Павана для мёртвого принца | страница 3



Мы жили на одной и той же улице, и дома наши стояли друг против друга. Все дома на нашей улице — по правой ли, солнечной стороне, по левой ли, которая всегда оставались в тени, — были одинаковые. Две комнаты наверху, две внизу, ни ванной, ни сада, только позади каждого дома дворик. Комната Бенджамена была как раз напротив моей, и в иные вечера, если мы ложились в постель, не задернув занавески, нам было видно друг друга, а сколько раз мы даже переговаривались в окно через узкую улочку. Однажды вечером, собираясь спать, я глянула в окно к Бенджамену. Что это он делает? Сперва мне показалось, у него жестокий приступ пляски святого Витта, в недоумении я присмотрелась — и вдруг до меня дошло. Так вот почему он весь извивается, топает каблуками, бьет в ладоши и вскидывает голову: это он учится танцевать на испанский манер! Еще долго я втихомолку следила, как он каждый вечер самозабвенно предавался этому занятию. Он не знал устали. Это было захватывающее зрелище. Я ни разу ни словом не обмолвилась ему про эти его цыганские пляски, и он тоже ни разу мне про них не заикнулся.
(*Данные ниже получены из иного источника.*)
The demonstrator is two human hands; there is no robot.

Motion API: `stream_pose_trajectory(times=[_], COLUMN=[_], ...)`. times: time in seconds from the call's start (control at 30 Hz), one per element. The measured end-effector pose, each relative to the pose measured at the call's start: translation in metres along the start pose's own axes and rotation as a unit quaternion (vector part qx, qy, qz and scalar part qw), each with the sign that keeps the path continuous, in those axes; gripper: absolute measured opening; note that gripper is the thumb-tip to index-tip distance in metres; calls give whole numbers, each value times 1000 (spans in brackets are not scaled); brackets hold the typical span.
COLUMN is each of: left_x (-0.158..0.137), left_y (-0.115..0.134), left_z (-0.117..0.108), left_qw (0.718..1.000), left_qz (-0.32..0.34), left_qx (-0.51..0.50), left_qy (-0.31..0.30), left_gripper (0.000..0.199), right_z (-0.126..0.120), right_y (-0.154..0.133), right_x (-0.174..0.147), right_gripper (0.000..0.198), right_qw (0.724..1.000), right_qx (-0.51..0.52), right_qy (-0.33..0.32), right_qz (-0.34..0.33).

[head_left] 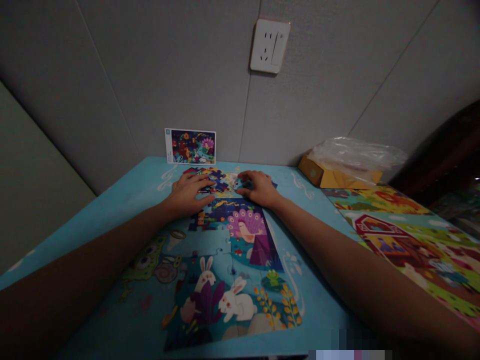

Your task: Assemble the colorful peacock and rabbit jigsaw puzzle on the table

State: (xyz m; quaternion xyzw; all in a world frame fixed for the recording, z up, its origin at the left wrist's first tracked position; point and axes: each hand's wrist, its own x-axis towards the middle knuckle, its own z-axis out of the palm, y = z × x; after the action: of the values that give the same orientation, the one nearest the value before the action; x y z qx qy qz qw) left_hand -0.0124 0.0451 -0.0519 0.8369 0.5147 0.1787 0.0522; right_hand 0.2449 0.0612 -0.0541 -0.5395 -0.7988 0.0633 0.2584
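Observation:
My left hand lies spread and open on the left of a heap of loose jigsaw pieces near the back of the table. At the heap's right side, my right hand is curled, with a blue-teal puzzle piece between thumb and fingers. Closer to me is a partly assembled jigsaw showing a pink peacock, white rabbits and a frog. Its upper left has a gap where the table shows through. Some of the heap is hidden under my hands.
A picture card of the scene leans on the wall behind the heap. On the right are a yellow box with a clear plastic bag on it and a farm-scene jigsaw. The blue table bears cartoon prints.

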Motion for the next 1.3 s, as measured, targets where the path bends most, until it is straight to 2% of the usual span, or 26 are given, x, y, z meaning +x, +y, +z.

На пасху Бенджамена свалил ревматизм. Его положили в больницу, и он пролежал там несколько месяцев. Когда наконец он выписался, я пришла его навестить. Он как-то весь потускнел, поблек. О чем говорить с человеком, которого любишь, если он перенес тяжелую болезнь? Можно сказать, как ты огорчена тем, что он хворал. Как ты по нему стосковалась. Как тосковала бы, если б его не стало. Можно пожелать ему поскорей поправиться… но отчего-то в такие минуты язык не слушается и все слова звучат совсем не так, как хочется, а потому я просто молчала. После болезни у Бенджамена ослабло сердце, теперь всякая нагрузка была ему опасна, доктора строго-настрого запретили утомляться. Долгие недели он лежал в кровати — отец перенес ее вниз и придвинул к окну, чтобы Бенджамену видно было, что делается на улице. Чего он только не видел из этого окна! Не знаю, сколько тут было правды и сколько он присочинял от скуки, но нарассказал он мне с три короба, и мне казалось — я знаю о чужих делах куда больше, чем люди сами о себе знают. Кое-кто говорил — не годится мне так часто навещать Бенджамена, ему это больше во вред, чем на пользу. Может, они были и правы. Не знаю. Я не сидела у него, когда там бывали другие. Меня всегда бесили их жалкие слова и жалостливые физиономии. Ну конечно, жаль, что он совсем не может ходить и должен лежать в постели, но вовсе незачем каждую минуту ему об этом напоминать.